Júlio Furtado, colunista do DIA - Divulgação
Júlio Furtado, colunista do DIADivulgação
Por Júlio Furtado*
Tenho assessorado escolas e secretarias de educação nesse período de pandemia a colocarem em prática as atividades pedagógicas não presenciais conforme define o Parecer 005 do CNE (Conselho Nacional de Educação). Não que eu tenha respostas prontas para todas as dúvidas e novas necessidades, mas como estou em contato com vários contextos, procuro ser uma espécie de disseminador de possibilidades e mobilizador de coragem para enfrentar o momento de distanciamento social. A realidade está nos exigindo, acima de tudo, coragem.

Tenho ouvido frequentemente a frase “não fomos preparados para isso”, o que me fez pensar sobre o quanto estamos despreparados para lidar com mudanças disruptivas que são aquelas que não respeitam o curso normal das coisas, não seguem as fases lógicas de um processo. Taxistas tiveram que enfrentar os aplicativos de transporte e hotéis, os aplicativos de hospedagem em casas particulares. Mudanças disruptivas serão cada vez mais comuns em nosso mundo, já previram cientistas sociais e futurólogos e nesse contexto, a coragem e a predisposição para buscar soluções substituirão a velha “preparação”.

Acreditar que saídas sempre existem e estar empenhado em encontrá-las é a principal condição para lidarmos com a realidade das mudanças abruptas. Nesse contexto, fico me perguntado para o quê estamos preparados enquanto educadores e enquanto escolas? A realidade está nos mostrando que, de forma geral, não conseguimos desenvolver autonomia em nossos alunos, vide problemas de compreensão das atividades a distância. Não conseguimos construir uma relação metodológica motivadora, capaz de tornar o ato de aprender um desafio prazeroso e, tampouco demos conta de ter claros o real papel dos pais no processo de aprendizagem escolar.

É fato. Não estamos preparados para isso. Estamos tendo que nos preparar ao longo do caminho e penso que nosso principal aprendizado é esse: trocar o pneu do carro com o carro em movimento e, num momento surpreendente, descobrir que é possível! Tenho recebido muitos relatos de professores encantados com as possibilidades que estão descobrindo através do “mundo tecnológico” e outros, dizendo do quanto ter que buscar novas maneiras de ensinar tem contribuído para que eles percebam o quanto estavam precisando mudar. Lindos insights em tempos de pandemia.

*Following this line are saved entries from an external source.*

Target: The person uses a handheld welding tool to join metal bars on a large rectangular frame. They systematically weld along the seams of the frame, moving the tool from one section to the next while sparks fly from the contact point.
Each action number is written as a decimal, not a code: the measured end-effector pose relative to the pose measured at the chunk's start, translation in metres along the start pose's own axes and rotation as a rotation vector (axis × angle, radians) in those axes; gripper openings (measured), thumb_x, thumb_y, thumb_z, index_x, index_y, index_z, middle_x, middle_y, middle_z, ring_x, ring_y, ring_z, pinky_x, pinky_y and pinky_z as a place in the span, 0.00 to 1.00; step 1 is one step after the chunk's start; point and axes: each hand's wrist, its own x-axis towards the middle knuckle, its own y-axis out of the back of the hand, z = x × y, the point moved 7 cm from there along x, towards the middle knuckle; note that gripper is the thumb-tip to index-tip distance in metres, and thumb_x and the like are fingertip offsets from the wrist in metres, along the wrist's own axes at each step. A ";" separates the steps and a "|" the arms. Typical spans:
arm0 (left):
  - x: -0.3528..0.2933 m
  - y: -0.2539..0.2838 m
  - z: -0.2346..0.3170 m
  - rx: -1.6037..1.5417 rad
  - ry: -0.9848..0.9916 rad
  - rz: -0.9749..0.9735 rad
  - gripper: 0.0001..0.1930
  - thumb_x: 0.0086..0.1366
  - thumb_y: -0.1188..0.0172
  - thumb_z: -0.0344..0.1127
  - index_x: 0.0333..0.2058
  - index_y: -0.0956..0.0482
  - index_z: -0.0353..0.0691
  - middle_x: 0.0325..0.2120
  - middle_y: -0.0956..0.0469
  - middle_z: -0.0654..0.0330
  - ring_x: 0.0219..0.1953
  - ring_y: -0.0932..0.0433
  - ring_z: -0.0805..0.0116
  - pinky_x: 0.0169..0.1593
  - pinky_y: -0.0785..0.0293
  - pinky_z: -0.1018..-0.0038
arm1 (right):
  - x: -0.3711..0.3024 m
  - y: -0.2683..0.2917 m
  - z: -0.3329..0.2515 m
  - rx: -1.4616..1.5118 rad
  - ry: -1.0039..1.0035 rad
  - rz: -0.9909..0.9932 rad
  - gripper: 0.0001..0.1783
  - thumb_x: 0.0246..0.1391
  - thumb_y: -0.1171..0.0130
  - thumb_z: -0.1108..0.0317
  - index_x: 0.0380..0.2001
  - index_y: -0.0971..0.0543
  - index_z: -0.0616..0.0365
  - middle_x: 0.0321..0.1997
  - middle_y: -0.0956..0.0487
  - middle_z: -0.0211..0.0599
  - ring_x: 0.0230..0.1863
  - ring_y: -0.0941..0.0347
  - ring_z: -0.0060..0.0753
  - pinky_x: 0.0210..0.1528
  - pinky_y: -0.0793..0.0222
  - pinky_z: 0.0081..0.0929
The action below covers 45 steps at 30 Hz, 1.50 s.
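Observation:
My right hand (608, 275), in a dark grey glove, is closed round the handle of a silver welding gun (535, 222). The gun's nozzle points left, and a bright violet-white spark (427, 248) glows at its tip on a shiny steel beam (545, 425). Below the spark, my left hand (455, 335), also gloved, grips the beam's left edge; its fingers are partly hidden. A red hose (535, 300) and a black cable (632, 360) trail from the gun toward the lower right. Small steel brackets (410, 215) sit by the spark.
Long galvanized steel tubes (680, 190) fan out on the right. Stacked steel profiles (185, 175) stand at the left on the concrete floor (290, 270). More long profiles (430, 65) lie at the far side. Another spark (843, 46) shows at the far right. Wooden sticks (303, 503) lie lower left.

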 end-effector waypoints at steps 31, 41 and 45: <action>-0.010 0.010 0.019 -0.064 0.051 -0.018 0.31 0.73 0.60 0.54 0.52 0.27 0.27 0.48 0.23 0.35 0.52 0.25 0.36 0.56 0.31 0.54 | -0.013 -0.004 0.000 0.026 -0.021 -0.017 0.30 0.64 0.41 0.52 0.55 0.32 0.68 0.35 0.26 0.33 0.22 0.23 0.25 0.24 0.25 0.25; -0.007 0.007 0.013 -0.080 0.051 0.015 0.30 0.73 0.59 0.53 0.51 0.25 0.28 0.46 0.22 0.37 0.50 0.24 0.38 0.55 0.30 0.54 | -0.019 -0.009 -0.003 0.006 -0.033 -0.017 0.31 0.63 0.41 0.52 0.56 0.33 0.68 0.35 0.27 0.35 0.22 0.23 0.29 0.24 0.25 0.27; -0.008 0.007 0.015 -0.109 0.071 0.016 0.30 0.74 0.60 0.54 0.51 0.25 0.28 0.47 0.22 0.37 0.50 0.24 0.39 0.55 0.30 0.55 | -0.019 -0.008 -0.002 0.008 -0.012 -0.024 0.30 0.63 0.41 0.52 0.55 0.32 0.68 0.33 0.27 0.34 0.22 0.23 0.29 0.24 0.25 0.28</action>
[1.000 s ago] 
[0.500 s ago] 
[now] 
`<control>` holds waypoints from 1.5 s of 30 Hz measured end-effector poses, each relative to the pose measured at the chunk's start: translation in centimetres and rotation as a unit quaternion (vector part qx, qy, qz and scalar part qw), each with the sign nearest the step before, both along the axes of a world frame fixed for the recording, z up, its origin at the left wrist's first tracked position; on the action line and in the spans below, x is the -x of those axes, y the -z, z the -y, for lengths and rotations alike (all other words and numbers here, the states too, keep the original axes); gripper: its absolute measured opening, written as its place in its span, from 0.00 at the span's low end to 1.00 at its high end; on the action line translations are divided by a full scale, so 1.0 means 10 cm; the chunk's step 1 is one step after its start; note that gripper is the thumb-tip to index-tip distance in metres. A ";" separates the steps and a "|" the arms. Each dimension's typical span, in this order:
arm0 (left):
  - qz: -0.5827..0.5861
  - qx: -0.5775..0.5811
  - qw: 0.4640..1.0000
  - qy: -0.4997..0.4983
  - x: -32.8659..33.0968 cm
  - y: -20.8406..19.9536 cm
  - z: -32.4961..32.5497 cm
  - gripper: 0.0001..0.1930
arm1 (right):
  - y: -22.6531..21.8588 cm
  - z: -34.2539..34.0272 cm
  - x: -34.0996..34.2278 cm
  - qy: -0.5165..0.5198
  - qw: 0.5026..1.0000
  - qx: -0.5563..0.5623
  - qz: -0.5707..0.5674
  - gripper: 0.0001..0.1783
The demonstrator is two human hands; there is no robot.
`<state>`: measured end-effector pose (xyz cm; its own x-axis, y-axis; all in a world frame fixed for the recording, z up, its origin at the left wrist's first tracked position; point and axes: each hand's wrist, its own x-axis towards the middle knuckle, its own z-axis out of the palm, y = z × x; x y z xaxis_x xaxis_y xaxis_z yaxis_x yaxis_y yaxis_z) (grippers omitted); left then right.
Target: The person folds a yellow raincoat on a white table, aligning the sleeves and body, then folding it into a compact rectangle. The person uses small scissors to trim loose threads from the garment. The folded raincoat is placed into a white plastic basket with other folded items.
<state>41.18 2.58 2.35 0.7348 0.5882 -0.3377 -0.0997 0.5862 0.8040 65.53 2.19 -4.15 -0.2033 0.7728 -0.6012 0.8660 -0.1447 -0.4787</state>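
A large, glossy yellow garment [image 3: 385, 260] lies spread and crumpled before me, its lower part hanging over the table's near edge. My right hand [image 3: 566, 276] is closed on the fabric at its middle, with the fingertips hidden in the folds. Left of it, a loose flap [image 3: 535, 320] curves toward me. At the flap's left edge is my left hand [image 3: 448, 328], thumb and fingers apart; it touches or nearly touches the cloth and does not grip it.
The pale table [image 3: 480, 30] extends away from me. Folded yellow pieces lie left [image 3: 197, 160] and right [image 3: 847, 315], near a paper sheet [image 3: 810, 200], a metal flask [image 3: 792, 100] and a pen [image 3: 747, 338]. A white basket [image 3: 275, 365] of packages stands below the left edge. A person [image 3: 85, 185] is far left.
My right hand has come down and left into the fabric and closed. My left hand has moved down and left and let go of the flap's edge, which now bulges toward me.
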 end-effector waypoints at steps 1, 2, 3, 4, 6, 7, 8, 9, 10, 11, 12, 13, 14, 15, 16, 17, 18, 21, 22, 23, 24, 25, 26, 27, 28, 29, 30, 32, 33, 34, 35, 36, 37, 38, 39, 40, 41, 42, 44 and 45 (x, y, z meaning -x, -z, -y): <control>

De fato, não estávamos preparados para isso, mas sempre surgem novas estruturas a partir do caos. Imagino que somos lançados numa situação caótica para que a ruptura com o velho modelo seja imediata. A disrupção serve para que paremos de dar desculpas e abandonemos de vez o velho jeito de fazer as coisas. Lembro-me de quando minha mãe tirou e escondeu as rodinhas de minha bicicleta. Protestei de todas as formas possíveis e de nada adiantou. Pirracei, dizendo que não andaria nunca mais de bicicleta, mas o tempo e a vontade de me superar fizeram com que, após várias quedas, eu aprendesse a me equilibrar em duas rodas. Em certos momentos é essencial que não sejamos preparados para isso.